Between 2009’s The Hurt Locker and this year’s Zero Dark Thirty, I think it is safe to say that director Kathryn Bigelow and writer Mark Boal are making topical conflict dramas differently and more effectively than any filmmaking team working today. The Hurt Locker introduced a grounded, entirely apolitical approach to depicting modern warfare that erred more on the side of journalism than conventional narrative filmmaking, and for Zero Dark Thirty, Bigelow and Boal have completely immersed themselves in that style to explore the world of American intelligence. The film is not, therefore, as immediately accessible as its predecessor, the fictional elements of which allowed for more intimate characterization and emotional attachment, but with stronger storytelling focus and execution, Zero Dark Thirty is potentially more rewarding, and absolutely among the top films of 2012.
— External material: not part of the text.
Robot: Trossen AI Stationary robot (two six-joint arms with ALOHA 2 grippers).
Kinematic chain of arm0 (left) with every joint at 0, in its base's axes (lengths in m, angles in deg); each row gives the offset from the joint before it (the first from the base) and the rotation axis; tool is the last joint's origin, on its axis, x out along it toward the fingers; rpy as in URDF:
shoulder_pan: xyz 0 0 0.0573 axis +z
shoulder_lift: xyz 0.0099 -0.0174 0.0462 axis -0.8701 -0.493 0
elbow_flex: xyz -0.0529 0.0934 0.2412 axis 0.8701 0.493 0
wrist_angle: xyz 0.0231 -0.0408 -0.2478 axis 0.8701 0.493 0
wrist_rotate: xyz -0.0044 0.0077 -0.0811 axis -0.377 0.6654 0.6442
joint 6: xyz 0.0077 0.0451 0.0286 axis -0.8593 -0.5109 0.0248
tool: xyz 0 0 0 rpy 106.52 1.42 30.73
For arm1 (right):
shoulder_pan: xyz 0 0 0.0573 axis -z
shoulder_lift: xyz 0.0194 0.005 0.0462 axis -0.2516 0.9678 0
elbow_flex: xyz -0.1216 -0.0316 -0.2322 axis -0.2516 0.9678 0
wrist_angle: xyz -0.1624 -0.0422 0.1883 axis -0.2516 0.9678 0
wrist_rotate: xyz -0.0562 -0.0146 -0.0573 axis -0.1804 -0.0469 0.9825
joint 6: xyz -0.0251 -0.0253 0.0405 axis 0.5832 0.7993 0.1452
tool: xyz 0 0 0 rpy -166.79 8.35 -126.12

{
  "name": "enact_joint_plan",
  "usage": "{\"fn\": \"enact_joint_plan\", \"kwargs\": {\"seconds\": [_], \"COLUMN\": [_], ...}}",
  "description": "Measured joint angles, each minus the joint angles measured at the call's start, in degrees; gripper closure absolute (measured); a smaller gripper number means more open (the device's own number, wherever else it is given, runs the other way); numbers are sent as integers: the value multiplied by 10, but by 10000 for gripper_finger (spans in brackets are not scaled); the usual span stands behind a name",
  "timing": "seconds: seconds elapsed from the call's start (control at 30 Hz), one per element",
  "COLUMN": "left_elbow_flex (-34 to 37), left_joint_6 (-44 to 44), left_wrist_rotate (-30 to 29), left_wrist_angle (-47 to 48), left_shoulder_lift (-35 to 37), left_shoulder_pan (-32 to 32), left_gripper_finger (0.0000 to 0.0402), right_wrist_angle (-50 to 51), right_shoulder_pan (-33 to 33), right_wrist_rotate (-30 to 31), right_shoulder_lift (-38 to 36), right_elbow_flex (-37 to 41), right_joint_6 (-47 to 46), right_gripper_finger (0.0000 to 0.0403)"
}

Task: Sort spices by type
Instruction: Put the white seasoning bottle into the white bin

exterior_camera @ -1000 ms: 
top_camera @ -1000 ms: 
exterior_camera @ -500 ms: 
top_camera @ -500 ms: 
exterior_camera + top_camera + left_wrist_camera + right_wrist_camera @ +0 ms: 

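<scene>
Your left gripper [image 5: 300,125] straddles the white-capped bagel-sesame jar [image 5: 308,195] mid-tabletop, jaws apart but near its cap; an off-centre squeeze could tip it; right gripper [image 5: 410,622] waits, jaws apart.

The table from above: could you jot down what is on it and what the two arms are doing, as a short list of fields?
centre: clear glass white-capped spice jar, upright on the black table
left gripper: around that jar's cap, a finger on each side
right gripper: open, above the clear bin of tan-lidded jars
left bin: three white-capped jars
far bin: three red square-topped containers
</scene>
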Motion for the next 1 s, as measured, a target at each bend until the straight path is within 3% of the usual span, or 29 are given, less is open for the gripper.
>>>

The film is about the CIA’s manhunt for Osama bin Laden, and though the depiction of the search is complex and multifaceted, there is no need for further description when explaining the plot. The manhunt is the story, and though it is focused around a real-life analyst crucial to the success of the mission – played by Jessica Chastain and renamed ‘Maya’ to protect her real-life identity – the film is disinterested in conventional notions of character arc or narrative progression.
This is a lifelike, hyper-realistic account of the events leading up to the May 2nd, 2011 raid on bin Laden’s compound, presented as dramatized journalism without slant, bias, or commentary. Bigelow and Boal are not out to deliver a message, fuel political fires, or provoke any particular response. They are simply depicting real and verifiable events to the best of their ability, events the audience will view and interpret based on individual perspective. The film gives back as much as the viewer is willing to invest, offering constant intellectual stimulation, ethical challenges, and procedural revelations to the discerning mind.
That’s the power of historical presentation done right, and Bigelow and Boal have mastered the technique with even greater precision and authority than they had on The Hurt Locker. Boal’s steady and straightforward storytelling simply radiates compelling authenticity, while Bigelow’s sharp and measured direction is a tense and engrossing wonder to behold. The filmmaking seems practically effortless in its invisibility, enticingly shot, scored, and assembled not for any ‘wow’ factor, but for maximum clarity and immersion. The process is the focus here, as we watch each step in Maya’s search unfold in precise, engaging detail. That’s the film, start to finish, and whether the focus is on torture, surveillance, or old-fashioned detective work, each element is approached from the same levelheaded, affectless position. Even the terrific and thrilling action-based climax is built around procedure, not the possibility for high-octane excitement, making for one of the most intelligently edge-of-your-seat experiences of this or any other year.
Jessica Chastain is the only performer with consistently significant screen time from beginning to end, bearing the weight of the film’s increasingly intense shoulders in spectacularly gripping fashion. She’s phenomenal, delivering deeply lived-in, understated work as a highly capable woman in a world where, for more reasons than just gender, the deck is stacked against her at every turn. Chastain simply commands the screen, more than living up the promise demonstrated in supporting roles throughout the last two years.
The film’s secondary performances offer a non-stop parade of gifted character actors, each inhabiting their parts with quiet force and precision. Jason Clarke, Jennifer Ehle, Mark Strong, Kyle Chandler, Édgar Ramirez, Chris Pratt, Joel Edgerton, Harold Perinneau, and James Gandolfini all make in an impact in relatively small parts, and as with the filmmaking, one never senses the seams between character and performer.
This is as smart and well crafted a drama as I have seen all year, a stark and harrowing peek behind the modern intelligence curtain that is both exhilarating and refreshing in its focus, clarity, and flawless execution. Zero Dark Thirty is one of the best and most unique cinematic efforts of 2012, deserving of all the praise, attention, and discussion it is bound to generate.
Zero Dark Thirty is as smart and well crafted a drama as any made this year, a stark and harrowing peek behind the modern intelligence curtain that is both exhilarating and refreshing in its focus, clarity, and execution.